[YOUR OBJECTIVE]
Write the data out again so that it matches word for word.

[Extracted records]
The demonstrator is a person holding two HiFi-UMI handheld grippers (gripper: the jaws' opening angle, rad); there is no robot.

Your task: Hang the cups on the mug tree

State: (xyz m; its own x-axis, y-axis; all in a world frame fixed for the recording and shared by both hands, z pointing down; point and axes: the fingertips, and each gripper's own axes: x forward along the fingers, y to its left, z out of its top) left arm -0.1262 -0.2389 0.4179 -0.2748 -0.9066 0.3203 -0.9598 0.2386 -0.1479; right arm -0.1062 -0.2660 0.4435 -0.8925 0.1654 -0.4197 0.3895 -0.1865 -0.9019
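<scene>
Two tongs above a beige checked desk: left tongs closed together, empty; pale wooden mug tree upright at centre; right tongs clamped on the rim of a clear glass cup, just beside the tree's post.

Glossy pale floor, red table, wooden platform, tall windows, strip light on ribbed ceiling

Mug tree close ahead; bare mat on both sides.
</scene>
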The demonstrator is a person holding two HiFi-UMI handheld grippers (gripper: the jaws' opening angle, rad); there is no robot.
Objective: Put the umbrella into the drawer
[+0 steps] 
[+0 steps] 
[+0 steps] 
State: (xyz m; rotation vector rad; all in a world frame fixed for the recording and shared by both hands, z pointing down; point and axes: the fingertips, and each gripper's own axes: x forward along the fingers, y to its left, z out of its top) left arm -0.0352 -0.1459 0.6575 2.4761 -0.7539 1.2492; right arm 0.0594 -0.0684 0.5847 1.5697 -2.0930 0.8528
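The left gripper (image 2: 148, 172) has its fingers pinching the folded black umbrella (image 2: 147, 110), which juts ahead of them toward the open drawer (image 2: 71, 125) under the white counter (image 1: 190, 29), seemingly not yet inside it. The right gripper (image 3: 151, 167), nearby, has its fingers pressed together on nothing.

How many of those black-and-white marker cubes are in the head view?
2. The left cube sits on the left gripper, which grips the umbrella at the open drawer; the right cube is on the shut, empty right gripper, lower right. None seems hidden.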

[TASK OUTPUT]
The demonstrator is a person holding two HiFi-UMI handheld grippers (gripper: the jaws' opening angle, rad); there is no robot.

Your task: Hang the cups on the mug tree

State: (xyz m; its own x-axis, y-axis; all in a world frame fixed for the recording and shared by both hands, z pointing down; point and axes: the fingertips, and each gripper's own axes: x forward along the fingers, y to its left, z out of its top) left arm -0.1262 -0.2389 0.4179 -0.2748 -0.9066 0.3203 -0.9598 0.2386 -0.1479; right arm -0.1062 -0.2660 0.4435 -0.8925 0.1654 -0.4197 0.3895 -0.1865 -0.9019
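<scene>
Two tongs above a beige checked desk: left tongs closed together, empty; pale wooden mug tree upright at centre; right tongs clamped on the rim of a clear glass cup, just beside the tree's post.

Glossy pale floor, red table, wooden platform, tall windows, strip light on ribbed ceiling

Mug tree close ahead; bare mat on both sides.
</scene>
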The demonstrator is a person holding two HiFi-UMI handheld grippers (gripper: the jaws' opening angle, rad); there is no robot.
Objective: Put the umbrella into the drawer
[+0 steps] 
[+0 steps] 
[+0 steps] 
State: (xyz m; rotation vector rad; all in a world frame fixed for the recording and shared by both hands, z pointing down; point and axes: the fingertips, and each gripper's own axes: x forward along the fingers, y to its left, z out of its top) left arm -0.0352 -0.1459 0.6575 2.4761 -0.7539 1.2492; right arm 0.0594 -0.0684 0.5847 1.5697 -2.0930 0.8528
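The left gripper (image 2: 148, 172) has its fingers pinching the folded black umbrella (image 2: 147, 110), which juts ahead of them toward the open drawer (image 2: 71, 125) under the white counter (image 1: 190, 29), seemingly not yet inside it. The right gripper (image 3: 151, 167), nearby, has its fingers pressed together on nothing.

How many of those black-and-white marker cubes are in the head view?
2. The left cube sits on the left gripper, which grips the umbrella at the open drawer; the right cube is on the shut, empty right gripper, lower right. None seems hidden.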

The output is finished and nothing more is needed.